• _Required work_: Leaving out the images, reproduce every line of the data that follows exactly.
** Material provided follows **
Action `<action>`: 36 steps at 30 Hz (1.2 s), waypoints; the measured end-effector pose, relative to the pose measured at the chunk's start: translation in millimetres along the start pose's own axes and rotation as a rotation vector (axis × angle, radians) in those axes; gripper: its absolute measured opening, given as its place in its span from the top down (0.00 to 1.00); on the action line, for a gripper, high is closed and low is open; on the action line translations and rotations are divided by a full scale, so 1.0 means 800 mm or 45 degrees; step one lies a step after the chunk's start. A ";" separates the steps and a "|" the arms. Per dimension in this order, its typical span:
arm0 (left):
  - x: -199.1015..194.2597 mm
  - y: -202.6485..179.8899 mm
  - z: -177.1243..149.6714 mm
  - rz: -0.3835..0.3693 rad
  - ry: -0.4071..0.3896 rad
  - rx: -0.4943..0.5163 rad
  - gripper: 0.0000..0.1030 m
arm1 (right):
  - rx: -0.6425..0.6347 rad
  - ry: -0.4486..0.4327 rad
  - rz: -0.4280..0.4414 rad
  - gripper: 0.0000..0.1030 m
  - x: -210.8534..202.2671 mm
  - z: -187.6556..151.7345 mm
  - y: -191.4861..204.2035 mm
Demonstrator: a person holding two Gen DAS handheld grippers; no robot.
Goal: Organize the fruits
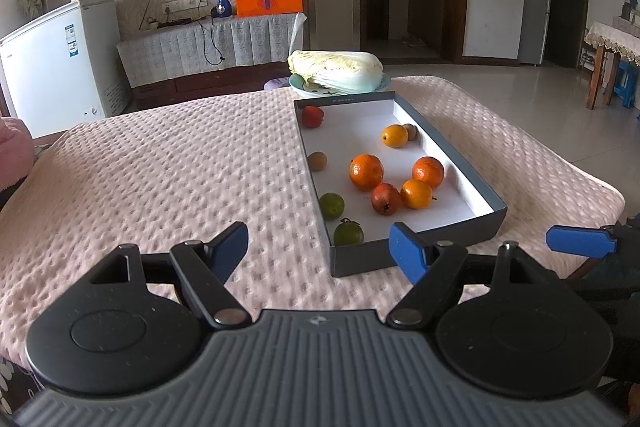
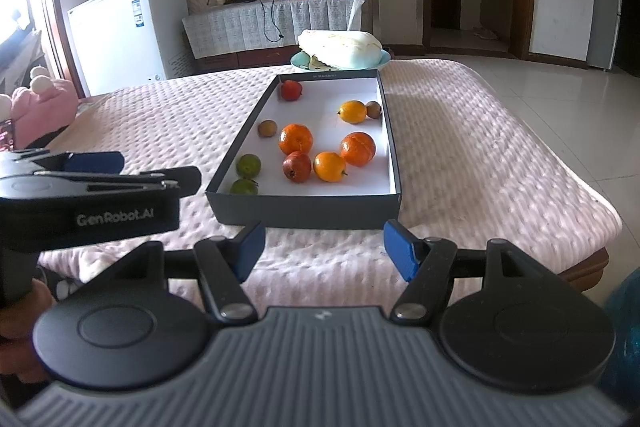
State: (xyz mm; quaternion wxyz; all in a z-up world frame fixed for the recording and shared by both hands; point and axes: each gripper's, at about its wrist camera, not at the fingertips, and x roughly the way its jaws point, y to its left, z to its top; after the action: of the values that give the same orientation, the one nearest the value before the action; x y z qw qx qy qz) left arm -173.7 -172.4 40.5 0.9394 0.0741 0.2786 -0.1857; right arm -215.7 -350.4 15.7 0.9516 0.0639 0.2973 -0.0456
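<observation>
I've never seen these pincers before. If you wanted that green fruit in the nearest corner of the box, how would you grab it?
Grip the green fruit across its round middle, coming from above. It sits tight in the corner of the box, so the near and left walls block a level approach. I would set the fingers diagonally to the walls, clear of the second green fruit just behind. Both the left gripper and right gripper are open.

soft daylight from the left, sharp focus, fisheye-bent edges.

Pink knobbly-covered table [image 1: 168, 163], bearing dark shallow box [image 1: 416, 251] and cabbage plate [image 1: 298, 85].
</observation>
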 end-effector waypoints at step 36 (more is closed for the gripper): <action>0.005 -0.003 -0.004 -0.001 0.015 0.023 0.21 | 0.001 0.005 -0.008 0.34 -0.003 -0.001 -0.003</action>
State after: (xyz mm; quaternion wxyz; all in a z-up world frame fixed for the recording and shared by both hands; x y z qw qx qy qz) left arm -172.9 -175.1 35.7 0.9369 0.0837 0.2825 -0.1883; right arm -218.1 -352.6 16.1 0.9508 0.0634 0.2992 -0.0484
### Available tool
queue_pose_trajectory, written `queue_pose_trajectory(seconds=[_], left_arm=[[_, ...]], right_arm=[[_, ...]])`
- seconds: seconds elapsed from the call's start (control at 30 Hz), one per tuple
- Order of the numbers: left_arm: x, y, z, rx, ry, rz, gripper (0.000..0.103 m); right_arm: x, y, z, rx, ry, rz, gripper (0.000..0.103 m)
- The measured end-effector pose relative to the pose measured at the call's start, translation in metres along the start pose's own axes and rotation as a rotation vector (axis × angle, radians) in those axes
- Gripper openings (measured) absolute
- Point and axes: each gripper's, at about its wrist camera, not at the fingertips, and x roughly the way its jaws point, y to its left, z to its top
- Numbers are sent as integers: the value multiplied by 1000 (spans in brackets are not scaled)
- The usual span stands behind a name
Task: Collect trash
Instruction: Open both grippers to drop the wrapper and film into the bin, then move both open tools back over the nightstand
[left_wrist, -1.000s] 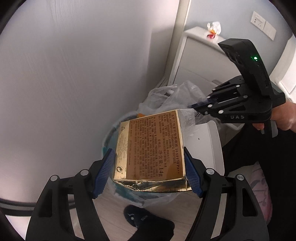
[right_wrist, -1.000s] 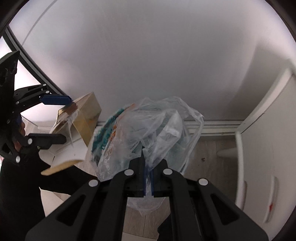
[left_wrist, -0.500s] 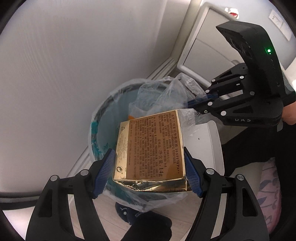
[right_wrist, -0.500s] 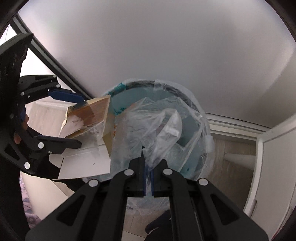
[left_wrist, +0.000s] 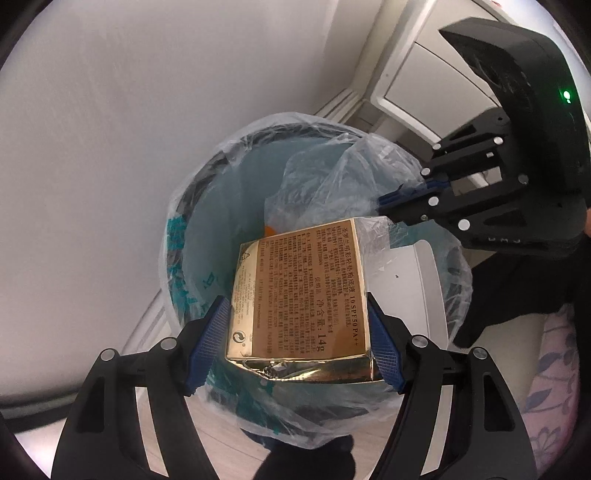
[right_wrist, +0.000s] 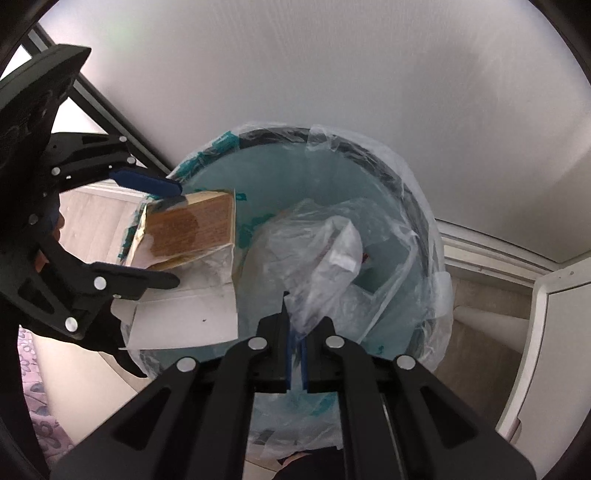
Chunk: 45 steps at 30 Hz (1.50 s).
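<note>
both claws now lower over bin (left_wrist: 192, 206), gold box (left_wrist: 299, 291) dented, printed.

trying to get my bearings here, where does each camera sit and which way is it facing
Left wrist: on the left gripper, facing steeply down at the lined bin; its fingers clamp a gold box; the right gripper shows upper right.
Right wrist: on the right gripper, also facing down into the bin; its shut fingers pinch a clear bag; the left gripper shows at left.
Shared: bin, box, bag, each other's gripper.

the box (left_wrist: 299, 291) and the crumpled bag (left_wrist: 332, 184) hang side by side above the lined bin (left_wrist: 192, 206), box on the left.
</note>
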Motion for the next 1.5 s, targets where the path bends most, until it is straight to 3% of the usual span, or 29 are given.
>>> queue_pose_trajectory(seconds=[0.13, 0.2, 0.27, 0.3, 0.33, 0.5, 0.7, 0.9, 1.13, 1.5], left_arm=[[-8, -11, 1, 15, -23, 4, 70], [-10, -11, -1, 23, -30, 11, 75], [-13, -12, -4, 30, -35, 25, 89], [-14, -13, -5, 31, -38, 34, 91], [-16, -12, -6, 28, -40, 37, 94], [-25, -9, -3, 17, -71, 46, 97], [-55, -9, 4, -17, -153, 31, 97], [-96, -18, 15, -43, -244, 23, 97], [-158, -57, 48, 30, -353, -6, 97], [-211, -144, 117, 203, -445, -46, 97]], right_arm=[[3, 1, -6, -31, 0, -18, 5], [0, 5, -7, -53, -1, -35, 8], [5, 3, -11, -63, -8, -53, 32], [1, 4, -11, -65, -15, -58, 59], [-1, 4, -12, -67, -21, -61, 76], [-18, 6, -18, -80, -59, -81, 92], [-67, 2, -23, 4, -169, -73, 92], [-157, 3, -39, 124, -355, -59, 92], [-259, -17, -75, 245, -521, -148, 92], [-353, -74, -142, 458, -631, -344, 92]])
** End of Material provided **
• _Task answer_:
Action `<action>`: 36 steps at 30 Hz (1.2 s), waypoints; the measured end-effector pose, relative to the pose measured at the chunk's start: translation in millimetres along the start pose's own axes and rotation as a rotation vector (axis × angle, radians) in those axes; gripper: its absolute measured opening, given as its place in its span from the top down (0.00 to 1.00); on the action line, for a gripper, high is closed and low is open; on the action line translations and rotations are divided by a full scale, so 1.0 means 800 mm or 45 degrees; step one lies a step after the chunk's start. A ";" separates the steps and a "|" the arms. Per dimension in this order, its typical span:
arm0 (left):
  - x: -199.1015..194.2597 mm
  - y: -202.6485..179.8899 mm
  - z: -177.1243..149.6714 mm
  - rz: -0.3835..0.3693 rad
  - ry: -0.4071..0.3896 rad
  - rx: -0.4943..0.5163 rad
  - gripper: 0.0000..0.1030 m
arm1 (right):
  - rx: -0.6425..0.6347 rad
  - ry: -0.4486..0.4327 rad
  - rz: -0.4280..0.4414 rad
  - gripper: 0.0000..0.1030 m
  - x: -210.8534..202.2671 mm
  - z: -187.6556..151.7345 mm
  - y: -191.4861..204.2035 mm
Demonstrator: a person holding two Gen DAS handheld grippers; no robot.
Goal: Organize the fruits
State: (xyz mm; quaternion wxyz; all in a z-up world frame fixed for the recording and shared by both hands; point and axes: each gripper's, at about its wrist camera, not at the fingertips, and x roughly the way its jaws point, y to its left, z to its top; after the action: of the values that give the same orientation, the one nearest the value before the action; x y z qw qx qy qz) left arm -173.7 -172.4 40.5 0.9394 0.0741 0.2786 -0.1857; right arm -215.7 -350.4 15.7 0.9516 0.0639 0.2973 -0.0456
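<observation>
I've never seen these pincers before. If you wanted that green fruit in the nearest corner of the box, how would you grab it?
Grip the green fruit across its round middle, coming from above. It sits tight in the corner of the box, so the near and left walls block a level approach. I would set the fingers diagonally to the walls, clear of the second green fruit just behind. Both the left gripper and right gripper are open.

soft daylight from the left, sharp focus, fisheye-bent edges.

Pink knobbly-covered table [image 1: 168, 163], bearing dark shallow box [image 1: 416, 251] and cabbage plate [image 1: 298, 85].
</observation>
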 end-effector waypoints at step 36 (more is closed for the gripper): <action>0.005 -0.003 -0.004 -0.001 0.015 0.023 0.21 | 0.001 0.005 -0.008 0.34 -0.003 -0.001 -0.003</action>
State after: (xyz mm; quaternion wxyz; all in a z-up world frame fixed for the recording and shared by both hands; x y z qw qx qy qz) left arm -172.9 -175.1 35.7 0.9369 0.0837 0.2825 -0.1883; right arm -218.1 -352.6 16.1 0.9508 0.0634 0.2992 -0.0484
### Available tool
queue_pose_trajectory, written `queue_pose_trajectory(seconds=[_], left_arm=[[_, ...]], right_arm=[[_, ...]])`
- seconds: seconds elapsed from the call's start (control at 30 Hz), one per tuple
- Order of the numbers: left_arm: x, y, z, rx, ry, rz, gripper (0.000..0.103 m); right_arm: x, y, z, rx, ry, rz, gripper (0.000..0.103 m)
- The measured end-effector pose relative to the pose measured at the call's start, translation in metres along the start pose's own axes and rotation as a rotation vector (axis × angle, radians) in those axes
- Gripper openings (measured) absolute
- Point and axes: each gripper's, at about its wrist camera, not at the fingertips, and x roughly the way its jaws point, y to its left, z to its top
- Numbers are sent as integers: the value multiplied by 1000 (spans in brackets are not scaled)
- The usual span stands behind a name
Task: Collect trash
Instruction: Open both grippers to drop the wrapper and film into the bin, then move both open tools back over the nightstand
[left_wrist, -1.000s] 
[right_wrist, -1.000s] 
[left_wrist, -0.500s] 
[right_wrist, -0.500s] 
[left_wrist, +0.000s] 
[right_wrist, +0.000s] 
Chunk: 45 steps at 30 Hz (1.50 s).
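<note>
both claws now lower over bin (left_wrist: 192, 206), gold box (left_wrist: 299, 291) dented, printed.

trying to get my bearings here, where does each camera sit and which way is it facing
Left wrist: on the left gripper, facing steeply down at the lined bin; its fingers clamp a gold box; the right gripper shows upper right.
Right wrist: on the right gripper, also facing down into the bin; its shut fingers pinch a clear bag; the left gripper shows at left.
Shared: bin, box, bag, each other's gripper.

the box (left_wrist: 299, 291) and the crumpled bag (left_wrist: 332, 184) hang side by side above the lined bin (left_wrist: 192, 206), box on the left.
</note>
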Motion for the next 1.5 s, targets where the path bends most, until it is straight to 3% of the usual span, or 29 are given.
>>> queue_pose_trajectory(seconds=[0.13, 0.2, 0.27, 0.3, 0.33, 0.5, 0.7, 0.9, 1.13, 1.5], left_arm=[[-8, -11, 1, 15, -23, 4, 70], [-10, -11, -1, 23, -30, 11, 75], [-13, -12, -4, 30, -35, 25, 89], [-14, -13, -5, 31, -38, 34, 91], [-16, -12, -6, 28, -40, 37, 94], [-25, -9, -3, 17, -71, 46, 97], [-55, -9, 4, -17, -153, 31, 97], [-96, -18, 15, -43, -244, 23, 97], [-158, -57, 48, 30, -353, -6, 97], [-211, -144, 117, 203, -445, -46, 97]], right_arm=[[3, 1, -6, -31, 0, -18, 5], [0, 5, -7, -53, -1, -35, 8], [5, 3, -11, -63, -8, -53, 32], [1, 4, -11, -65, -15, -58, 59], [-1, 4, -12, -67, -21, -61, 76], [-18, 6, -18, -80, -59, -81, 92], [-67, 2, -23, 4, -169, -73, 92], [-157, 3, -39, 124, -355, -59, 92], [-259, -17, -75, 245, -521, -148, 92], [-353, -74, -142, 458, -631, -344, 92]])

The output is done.